600 ordinateurs saisis utilisés pour l’exploitation minière de Bitcoin en Chine pourraient bien être les mêmes que 600 ordinateurs volés en Islande il y a trois mois.

Compte tenu de la popularité croissante des cryptocurrences au cours des dernières années, l’exploitation minière est devenue une entreprise très lucrative. Partout dans le monde, les mineurs ont mis en place des opérations, grandes et petites, en cherchant à tirer profit de la diminution des récompenses de Bitcoin grâce au traitement des transactions et à la validation de la chaîne de blocs.

Avec beaucoup d’enjeux, les coûts de mise en place, même d’une petite opération, peuvent être lourds, du matériel réel aux systèmes de refroidissement et à la consommation d’électricité. Cependant, ceux qui ont suffisamment de capital pour acheter le meilleur matériel, à savoir les mineurs ASIC, se placent dans une position dominante.

Mais cela en fait aussi une cible pour les criminels. Que ces escrocs veuillent pirater votre système et voler votre précieuse cryptocurrency ou se débarrasser de votre matériel physique, les dangers potentiels sont réels.

Ce dernier scénario a fait la une des journaux ce mois-ci, puisque plus de 600 ordinateurs utilisés pour extraire le bitcoin ont été saisis en Chine, pour une valeur de plus de 2 millions de dollars.

De l’Islande à la Chine ?

Les équipements saisis sont liés à une série de vols en Islande à la fin de l’année dernière. Trois incidents distincts qui se sont déroulés de décembre à janvier ont entraîné le vol de 600 ordinateurs par un certain nombre de coupables.

L’Associated Press a rapporté que onze personnes ont d’abord été arrêtées, tandis que deux hommes ont été gardés en détention pour les cambriolages – dont l’un a eu lieu en janvier dans un centre de données qui abritait des ordinateurs utilisés pour l’exploitation minière de Bitcoin.

La société informatique islandaise Advania a produit des séquences de surveillance de voleurs volant des ordinateurs dans un centre de données à Reykjanesbær en janvier, ce qui a permis d’identifier les deux hommes qui étaient en détention, selon l’agence de presse locale Visir.

En avril, l’un des coupables a réussi à s’évader et s’est enfui en Suède en utilisant un faux passeport pour prendre un vol à destination de Stockholm. Sindri Þór Stefánsson a déclaré plus tard qu’il retournerait en Islande dans une déclaration. Il a prétendu qu’il avait le droit de voyager à ce moment-là puisque sa décision sur la garde avait expiré le 16 avril.

Jusqu’à présent, les autorités islandaises n’ont pas été en mesure de retrouver les équipements volés. La police avait demandé aux fournisseurs de services informatiques, aux électriciens et aux unités de stockage du pays de signaler toute augmentation inhabituelle de la consommation d’énergie dans l’espoir de retrouver les ordinateurs miniers volés.

Deux mois plus tard, la police chinoise a saisi 600 ordinateurs à Tianjin, ce qui semble être plus qu’une simple coïncidence. L’opération a attiré l’attention de la police de Tianjin après que l’exploitant du réseau électrique local a signalé une utilisation anormale de l’électricité à l’endroit où l’équipement était utilisé.

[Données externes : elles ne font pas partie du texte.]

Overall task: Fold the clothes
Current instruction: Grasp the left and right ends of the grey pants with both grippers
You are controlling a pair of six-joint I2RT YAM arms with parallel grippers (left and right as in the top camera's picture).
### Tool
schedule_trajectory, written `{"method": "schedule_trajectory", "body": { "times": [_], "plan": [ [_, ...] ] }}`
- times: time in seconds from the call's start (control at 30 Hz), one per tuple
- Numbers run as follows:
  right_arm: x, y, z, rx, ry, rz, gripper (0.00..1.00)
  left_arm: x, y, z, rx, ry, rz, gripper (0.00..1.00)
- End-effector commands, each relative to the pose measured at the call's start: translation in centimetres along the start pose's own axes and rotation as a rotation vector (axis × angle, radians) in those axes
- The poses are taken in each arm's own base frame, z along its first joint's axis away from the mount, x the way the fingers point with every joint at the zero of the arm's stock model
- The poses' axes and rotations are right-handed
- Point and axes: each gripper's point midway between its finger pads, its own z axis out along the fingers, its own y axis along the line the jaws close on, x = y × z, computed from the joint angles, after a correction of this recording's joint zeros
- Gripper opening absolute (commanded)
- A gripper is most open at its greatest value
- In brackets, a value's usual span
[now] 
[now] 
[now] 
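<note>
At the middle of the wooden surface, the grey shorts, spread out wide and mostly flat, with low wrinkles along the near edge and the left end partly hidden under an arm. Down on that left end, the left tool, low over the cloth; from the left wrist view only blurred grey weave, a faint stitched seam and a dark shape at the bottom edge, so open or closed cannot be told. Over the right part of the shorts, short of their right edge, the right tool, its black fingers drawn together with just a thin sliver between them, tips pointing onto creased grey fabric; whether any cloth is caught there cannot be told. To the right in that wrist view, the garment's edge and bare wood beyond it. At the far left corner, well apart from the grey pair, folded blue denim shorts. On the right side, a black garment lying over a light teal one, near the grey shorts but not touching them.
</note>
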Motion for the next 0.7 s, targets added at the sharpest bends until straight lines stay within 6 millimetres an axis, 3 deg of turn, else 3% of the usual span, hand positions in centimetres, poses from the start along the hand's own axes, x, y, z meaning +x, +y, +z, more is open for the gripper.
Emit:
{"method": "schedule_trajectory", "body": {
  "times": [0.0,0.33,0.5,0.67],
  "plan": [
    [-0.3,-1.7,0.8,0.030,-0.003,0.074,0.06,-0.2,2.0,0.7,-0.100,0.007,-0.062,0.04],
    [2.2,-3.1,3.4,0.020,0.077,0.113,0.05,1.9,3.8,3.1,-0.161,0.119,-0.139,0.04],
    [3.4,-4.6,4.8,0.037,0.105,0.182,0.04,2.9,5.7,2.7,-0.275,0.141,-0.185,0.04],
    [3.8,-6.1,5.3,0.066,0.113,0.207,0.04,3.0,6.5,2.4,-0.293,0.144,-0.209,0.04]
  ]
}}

Étant donné que le nombre d’ordinateurs est exactement le même, il y a de bonnes chances qu’il s’agisse de PC islandais. La police islandaise a contacté les autorités chinoises pour tenter de lier les deux affaires.

Toujours besoin d’être connecté

Les autorités islandaises attendent toujours que leurs homologues chinois répondent à leurs demandes de collaboration. Si et quand ils le font, il ne devrait pas être difficile de relier l’équipement informatique à tout le moins. Étant donné que les ordinateurs ont été volés dans le centre de données d’Advania, il est presque certain que les numéros de série des composants seront disponibles.

Ceci pourrait ensuite être comparé avec les ordinateurs saisis à Tianjin pour relier positivement le matériel. Bien que les propriétaires du matériel seront sans aucun doute heureux de récupérer leurs biens, l’enquête a le potentiel de découvrir une association de malfaiteurs.

Le commissaire de police islandais Olafur Helgi Kjartansson a été cité en disant : « Il s’agit d’un grand vol à une échelle jamais vue auparavant », ajoutant qu’il s’agissait d’un « crime hautement organisé ». Comme de nombreux suspects font l’objet d’enquêtes en Chine et en Islande, les autorités ont la possibilité d’appréhender des criminels qui s’attaquent à la communauté cryptocurrency.